Work instruction
The reply must consist of the complete listing, reproduced exactly, with no images included.

Supplied material
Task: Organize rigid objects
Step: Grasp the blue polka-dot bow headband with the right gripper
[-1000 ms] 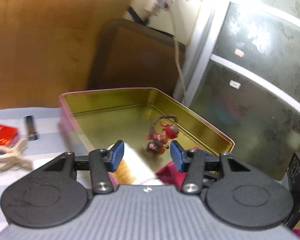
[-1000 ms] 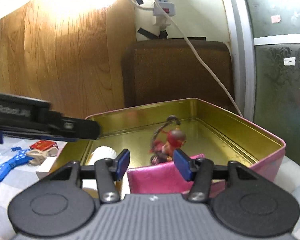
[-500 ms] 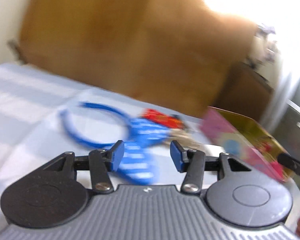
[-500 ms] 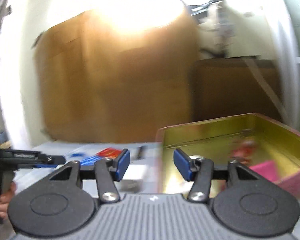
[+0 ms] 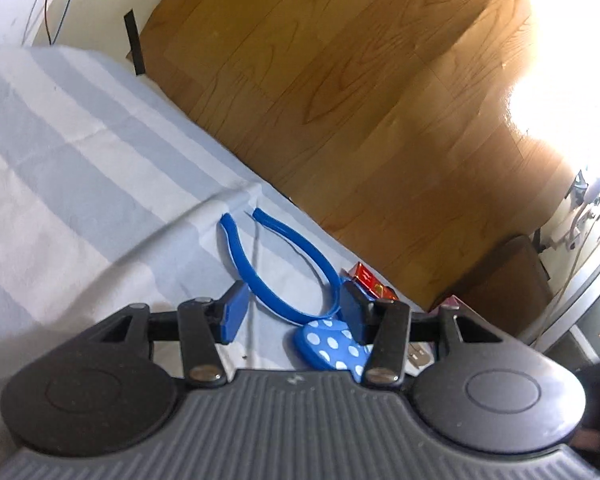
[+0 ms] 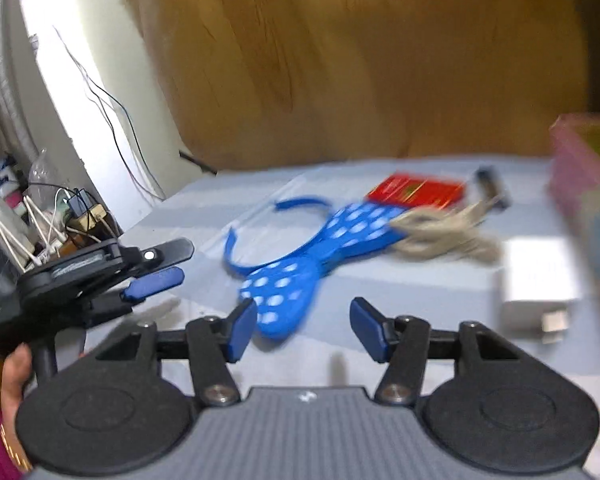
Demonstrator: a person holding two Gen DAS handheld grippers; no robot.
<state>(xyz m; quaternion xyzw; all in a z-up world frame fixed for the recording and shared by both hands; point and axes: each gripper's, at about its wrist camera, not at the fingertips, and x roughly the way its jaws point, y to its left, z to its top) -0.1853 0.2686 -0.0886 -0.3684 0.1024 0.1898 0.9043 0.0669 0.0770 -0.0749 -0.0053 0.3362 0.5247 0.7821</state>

Response
Task: Organize rigid objects
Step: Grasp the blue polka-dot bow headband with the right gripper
[-1000 ms] 
[-1000 ms] 
[-500 ms] 
[-500 ms] 
[+0 ms] 
[+0 ms] 
Demonstrator: a person holding two Gen DAS handheld grippers; no robot.
<state>(xyz m; quaternion xyzw; all in a z-up world frame fixed for the recording and shared by both hands; point and axes: each gripper's, at about its wrist camera, not at the fingertips, and x roughly the way its jaws point, y to its left, z to its top) -0.1853 0.2686 -0.0886 -0.3684 0.1024 0.1898 0.9043 0.0669 0.0770 -0.0749 -0.0053 0.3362 0.5247 0.7821</state>

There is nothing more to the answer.